AIM OF THE TASK →
What should come back is the data below, word for word, minus any picture.

RECORDS SHOWN →
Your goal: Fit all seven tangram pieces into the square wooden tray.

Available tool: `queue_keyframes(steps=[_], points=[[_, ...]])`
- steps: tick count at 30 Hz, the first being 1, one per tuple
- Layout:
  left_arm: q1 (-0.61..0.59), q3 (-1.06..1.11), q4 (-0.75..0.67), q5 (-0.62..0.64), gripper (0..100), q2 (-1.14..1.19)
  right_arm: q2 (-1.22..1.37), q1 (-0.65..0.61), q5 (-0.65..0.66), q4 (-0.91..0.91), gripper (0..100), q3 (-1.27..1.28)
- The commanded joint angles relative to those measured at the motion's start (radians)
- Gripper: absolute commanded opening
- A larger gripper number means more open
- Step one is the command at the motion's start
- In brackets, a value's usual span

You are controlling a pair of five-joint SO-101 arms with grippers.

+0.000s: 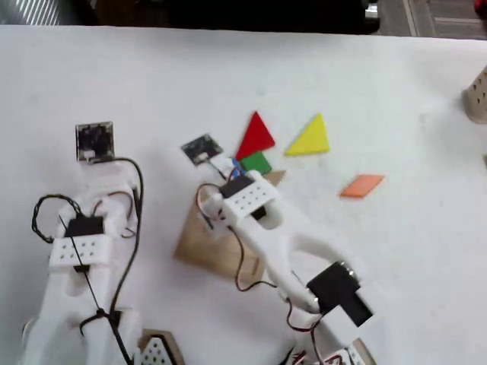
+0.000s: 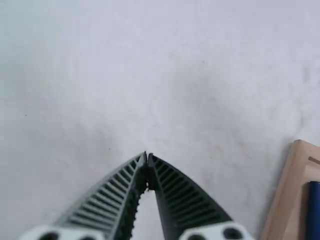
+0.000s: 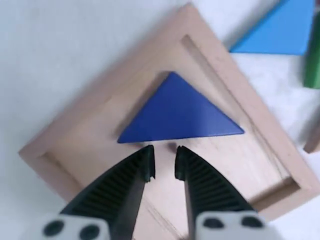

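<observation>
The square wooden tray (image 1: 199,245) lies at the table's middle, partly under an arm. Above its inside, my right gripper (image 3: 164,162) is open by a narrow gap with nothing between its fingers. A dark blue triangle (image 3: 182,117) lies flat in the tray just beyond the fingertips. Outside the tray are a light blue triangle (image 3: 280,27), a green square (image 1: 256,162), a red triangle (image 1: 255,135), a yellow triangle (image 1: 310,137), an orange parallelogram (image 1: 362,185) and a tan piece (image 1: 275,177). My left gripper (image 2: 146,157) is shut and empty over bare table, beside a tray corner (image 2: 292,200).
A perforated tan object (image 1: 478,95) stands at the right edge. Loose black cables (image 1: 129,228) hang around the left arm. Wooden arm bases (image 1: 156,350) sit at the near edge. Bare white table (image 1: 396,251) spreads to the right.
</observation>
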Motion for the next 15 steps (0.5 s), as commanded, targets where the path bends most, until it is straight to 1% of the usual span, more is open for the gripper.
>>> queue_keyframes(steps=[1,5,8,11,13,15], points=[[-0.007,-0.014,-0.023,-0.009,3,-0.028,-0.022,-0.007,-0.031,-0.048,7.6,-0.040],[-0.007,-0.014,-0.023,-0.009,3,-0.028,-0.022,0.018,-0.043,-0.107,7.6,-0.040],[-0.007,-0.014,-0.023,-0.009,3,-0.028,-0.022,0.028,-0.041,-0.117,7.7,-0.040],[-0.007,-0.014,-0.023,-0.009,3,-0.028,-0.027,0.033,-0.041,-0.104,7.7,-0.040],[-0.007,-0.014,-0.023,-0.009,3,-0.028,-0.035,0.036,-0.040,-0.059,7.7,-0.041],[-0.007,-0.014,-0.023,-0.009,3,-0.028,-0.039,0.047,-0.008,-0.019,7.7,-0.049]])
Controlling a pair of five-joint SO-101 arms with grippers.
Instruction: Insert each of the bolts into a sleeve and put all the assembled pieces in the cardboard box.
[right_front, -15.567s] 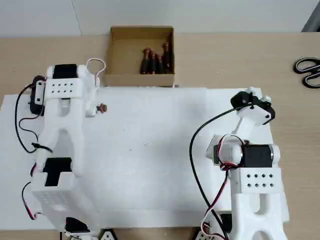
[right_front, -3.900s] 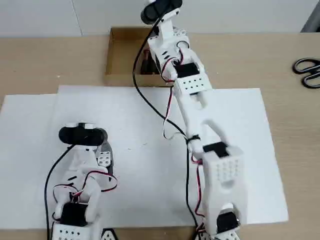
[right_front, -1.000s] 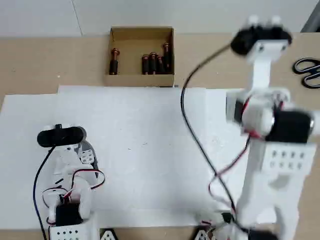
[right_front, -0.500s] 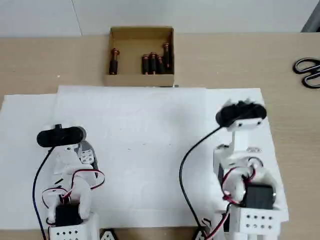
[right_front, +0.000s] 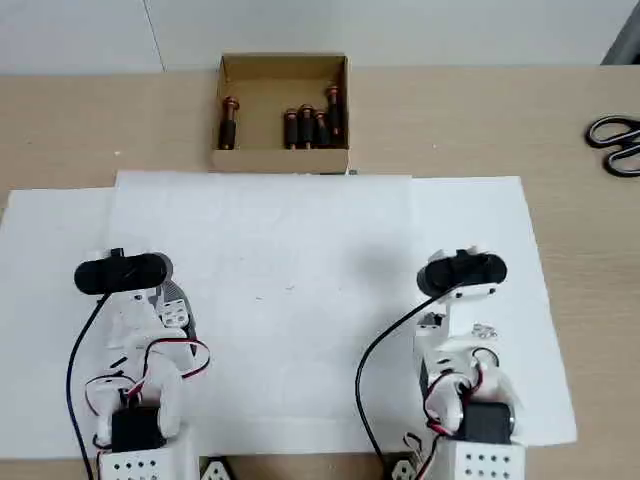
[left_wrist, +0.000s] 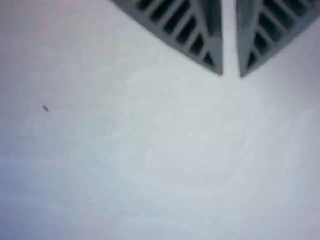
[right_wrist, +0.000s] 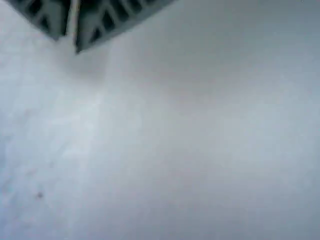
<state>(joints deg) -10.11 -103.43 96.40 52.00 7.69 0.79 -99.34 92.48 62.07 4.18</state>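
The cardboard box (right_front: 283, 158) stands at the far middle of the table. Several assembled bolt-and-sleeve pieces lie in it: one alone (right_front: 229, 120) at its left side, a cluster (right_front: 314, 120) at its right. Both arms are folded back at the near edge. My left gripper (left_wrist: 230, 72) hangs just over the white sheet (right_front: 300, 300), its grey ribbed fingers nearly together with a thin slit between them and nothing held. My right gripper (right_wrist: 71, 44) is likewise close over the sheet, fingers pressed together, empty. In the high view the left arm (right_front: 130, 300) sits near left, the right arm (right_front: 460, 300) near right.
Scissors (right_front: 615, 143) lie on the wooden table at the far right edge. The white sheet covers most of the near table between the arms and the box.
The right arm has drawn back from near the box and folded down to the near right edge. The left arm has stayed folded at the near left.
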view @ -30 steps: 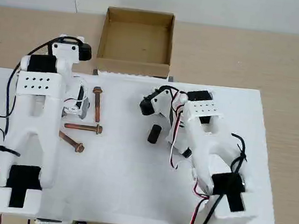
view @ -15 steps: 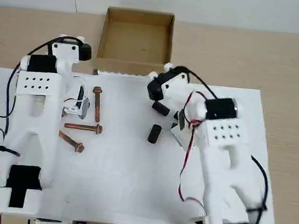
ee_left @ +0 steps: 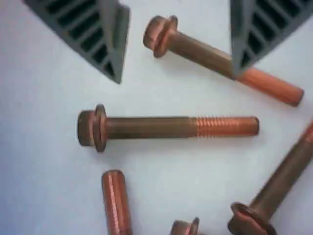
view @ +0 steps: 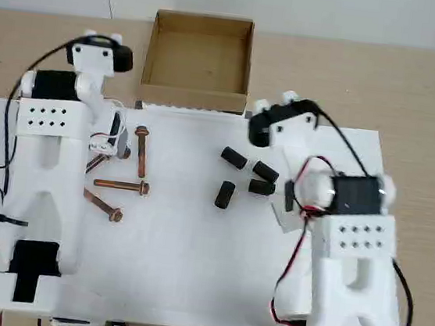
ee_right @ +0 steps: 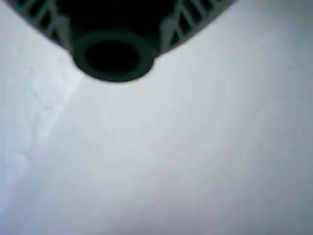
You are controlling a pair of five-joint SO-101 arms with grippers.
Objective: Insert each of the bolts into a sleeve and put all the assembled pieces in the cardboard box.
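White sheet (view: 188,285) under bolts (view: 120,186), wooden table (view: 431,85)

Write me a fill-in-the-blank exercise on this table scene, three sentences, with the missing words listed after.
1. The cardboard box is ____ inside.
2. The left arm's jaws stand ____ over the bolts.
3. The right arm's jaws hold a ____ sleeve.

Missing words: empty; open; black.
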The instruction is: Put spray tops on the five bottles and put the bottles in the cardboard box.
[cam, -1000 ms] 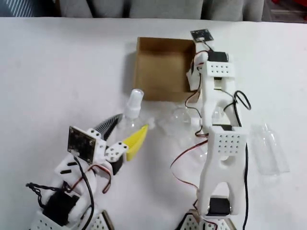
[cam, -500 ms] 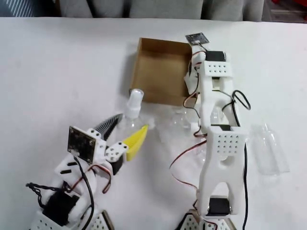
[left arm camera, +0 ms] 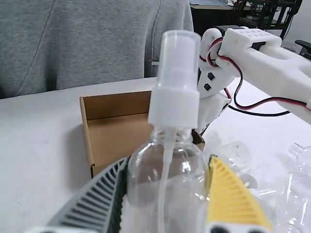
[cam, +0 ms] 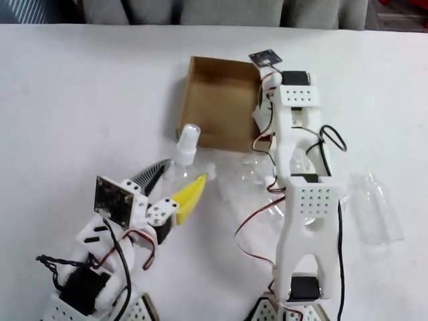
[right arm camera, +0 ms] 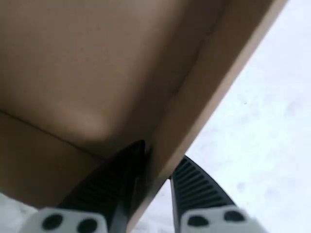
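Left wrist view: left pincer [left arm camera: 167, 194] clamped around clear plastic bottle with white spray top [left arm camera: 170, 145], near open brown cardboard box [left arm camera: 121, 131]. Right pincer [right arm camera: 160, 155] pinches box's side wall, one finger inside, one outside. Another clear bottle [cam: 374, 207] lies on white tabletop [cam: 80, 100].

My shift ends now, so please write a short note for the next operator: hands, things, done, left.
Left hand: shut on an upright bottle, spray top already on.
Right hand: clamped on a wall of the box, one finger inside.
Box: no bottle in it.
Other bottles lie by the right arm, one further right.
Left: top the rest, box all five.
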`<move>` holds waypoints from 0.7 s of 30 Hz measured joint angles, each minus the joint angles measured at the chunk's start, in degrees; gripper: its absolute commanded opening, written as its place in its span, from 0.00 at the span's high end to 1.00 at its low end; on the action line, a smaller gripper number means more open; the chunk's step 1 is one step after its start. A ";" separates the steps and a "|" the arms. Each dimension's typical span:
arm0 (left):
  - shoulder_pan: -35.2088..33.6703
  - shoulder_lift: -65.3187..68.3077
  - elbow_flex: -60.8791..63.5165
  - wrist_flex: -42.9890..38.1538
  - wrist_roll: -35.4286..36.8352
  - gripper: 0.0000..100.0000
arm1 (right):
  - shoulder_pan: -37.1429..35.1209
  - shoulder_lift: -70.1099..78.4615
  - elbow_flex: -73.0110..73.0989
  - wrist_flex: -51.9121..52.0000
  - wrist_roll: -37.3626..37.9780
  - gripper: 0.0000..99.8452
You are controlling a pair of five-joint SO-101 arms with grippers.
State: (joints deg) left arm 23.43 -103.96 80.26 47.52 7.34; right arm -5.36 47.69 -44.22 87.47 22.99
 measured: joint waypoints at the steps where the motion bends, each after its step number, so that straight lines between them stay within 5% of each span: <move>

RESPONSE →
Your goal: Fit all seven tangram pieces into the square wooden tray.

Available tool: `queue_keyframes(steps=[_], points=[[_, ...]])`
- steps: tick count at 30 Hz, the first being 1, one per tuple
- Layout:
  left_arm: q1 (-0.61..0.59), q3 (-1.06..1.11), q4 (-0.75..0.67), q5 (-0.62..0.64), gripper (0..100), q2 (-1.14..1.19)
  right_arm: q2 (-1.22..1.37), q1 (-0.65..0.61), q5 (-0.65..0.66), q4 (-0.91..0.91), gripper (0..100), q3 (-1.27..1.28)
- The commanded joint angles relative to those measured at the motion's start (radians)
- Gripper: absolute commanded opening
- A larger gripper number means more open
- Step one is the command at the motion's start
- In brackets, a value's usual span

You are controlling a pair of five-joint SO-101 arms with grippers.

+0.000s: 
+0.000s: 
+0.000s: 

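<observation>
The square wooden tray (image 1: 199,245) lies at the table's middle, partly under an arm. Above its inside, my right gripper (image 3: 164,162) is open by a narrow gap with nothing between its fingers. A dark blue triangle (image 3: 182,117) lies flat in the tray just beyond the fingertips. Outside the tray are a light blue triangle (image 3: 280,27), a green square (image 1: 256,162), a red triangle (image 1: 255,135), a yellow triangle (image 1: 310,137), an orange parallelogram (image 1: 362,185) and a tan piece (image 1: 275,177). My left gripper (image 2: 146,157) is shut and empty over bare table, beside a tray corner (image 2: 292,200).
A perforated tan object (image 1: 478,95) stands at the right edge. Loose black cables (image 1: 129,228) hang around the left arm. Wooden arm bases (image 1: 156,350) sit at the near edge. Bare white table (image 1: 396,251) spreads to the right.
</observation>
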Motion for the next 15 steps (0.5 s), as commanded, targets where the path bends most, until it is straight to 1% of the usual span, more is open for the gripper.
>>> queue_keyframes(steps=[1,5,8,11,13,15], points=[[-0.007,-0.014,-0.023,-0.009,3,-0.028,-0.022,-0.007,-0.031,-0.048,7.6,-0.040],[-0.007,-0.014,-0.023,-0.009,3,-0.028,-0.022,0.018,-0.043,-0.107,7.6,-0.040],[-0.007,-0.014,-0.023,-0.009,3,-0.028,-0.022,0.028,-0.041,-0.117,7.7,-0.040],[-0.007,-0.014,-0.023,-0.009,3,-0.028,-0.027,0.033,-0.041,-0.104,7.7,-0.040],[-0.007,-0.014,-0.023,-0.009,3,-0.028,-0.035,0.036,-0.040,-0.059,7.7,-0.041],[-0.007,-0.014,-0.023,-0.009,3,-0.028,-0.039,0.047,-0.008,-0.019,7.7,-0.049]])
Controlling a pair of five-joint SO-101 arms with grippers.
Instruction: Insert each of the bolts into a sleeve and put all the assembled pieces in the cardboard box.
[right_front, -15.567s] 
[right_front, -3.900s] 
[right_front, -1.000s] 
[right_front, -0.500s] 
[right_front, +0.000s] 
[left_wrist, +0.000s] 
[right_wrist, +0.000s] 
<state>(joints deg) -10.11 -103.43 96.40 52.00 7.69 0.79 -99.34 92.48 62.07 4.18</state>
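The cardboard box (right_front: 283, 158) stands at the far middle of the table. Several assembled bolt-and-sleeve pieces lie in it: one alone (right_front: 229, 120) at its left side, a cluster (right_front: 314, 120) at its right. Both arms are folded back at the near edge. My left gripper (left_wrist: 230, 72) hangs just over the white sheet (right_front: 300, 300), its grey ribbed fingers nearly together with a thin slit between them and nothing held. My right gripper (right_wrist: 71, 44) is likewise close over the sheet, fingers pressed together, empty. In the high view the left arm (right_front: 130, 300) sits near left, the right arm (right_front: 460, 300) near right.
Scissors (right_front: 615, 143) lie on the wooden table at the far right edge. The white sheet covers most of the near table between the arms and the box.
The right arm has drawn back from near the box and folded down to the near right edge. The left arm has stayed folded at the near left.
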view @ -30 steps: 
view @ -15 steps: 
ee_left @ +0 steps: 
view @ +0 steps: 
ee_right @ +0 steps: 
You are controlling a pair of five-joint SO-101 arms with grippers.
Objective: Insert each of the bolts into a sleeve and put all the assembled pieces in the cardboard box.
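White sheet (view: 188,285) under bolts (view: 120,186), wooden table (view: 431,85)

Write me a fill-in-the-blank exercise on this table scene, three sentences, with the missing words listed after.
1. The cardboard box is ____ inside.
2. The left arm's jaws stand ____ over the bolts.
3. The right arm's jaws hold a ____ sleeve.

Missing words: empty; open; black.
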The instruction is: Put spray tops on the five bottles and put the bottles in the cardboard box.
[cam, -1000 ms] 
[cam, -500 ms] 
[left arm camera, +0 ms] 
[cam, +0 ms] 
[right arm camera, +0 ms] 
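Left wrist view: left pincer [left arm camera: 167, 194] clamped around clear plastic bottle with white spray top [left arm camera: 170, 145], near open brown cardboard box [left arm camera: 121, 131]. Right pincer [right arm camera: 160, 155] pinches box's side wall, one finger inside, one outside. Another clear bottle [cam: 374, 207] lies on white tabletop [cam: 80, 100].

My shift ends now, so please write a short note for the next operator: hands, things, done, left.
Left hand: shut on an upright bottle, spray top already on.
Right hand: clamped on a wall of the box, one finger inside.
Box: no bottle in it.
Other bottles lie by the right arm, one further right.
Left: top the rest, box all five.
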`<move>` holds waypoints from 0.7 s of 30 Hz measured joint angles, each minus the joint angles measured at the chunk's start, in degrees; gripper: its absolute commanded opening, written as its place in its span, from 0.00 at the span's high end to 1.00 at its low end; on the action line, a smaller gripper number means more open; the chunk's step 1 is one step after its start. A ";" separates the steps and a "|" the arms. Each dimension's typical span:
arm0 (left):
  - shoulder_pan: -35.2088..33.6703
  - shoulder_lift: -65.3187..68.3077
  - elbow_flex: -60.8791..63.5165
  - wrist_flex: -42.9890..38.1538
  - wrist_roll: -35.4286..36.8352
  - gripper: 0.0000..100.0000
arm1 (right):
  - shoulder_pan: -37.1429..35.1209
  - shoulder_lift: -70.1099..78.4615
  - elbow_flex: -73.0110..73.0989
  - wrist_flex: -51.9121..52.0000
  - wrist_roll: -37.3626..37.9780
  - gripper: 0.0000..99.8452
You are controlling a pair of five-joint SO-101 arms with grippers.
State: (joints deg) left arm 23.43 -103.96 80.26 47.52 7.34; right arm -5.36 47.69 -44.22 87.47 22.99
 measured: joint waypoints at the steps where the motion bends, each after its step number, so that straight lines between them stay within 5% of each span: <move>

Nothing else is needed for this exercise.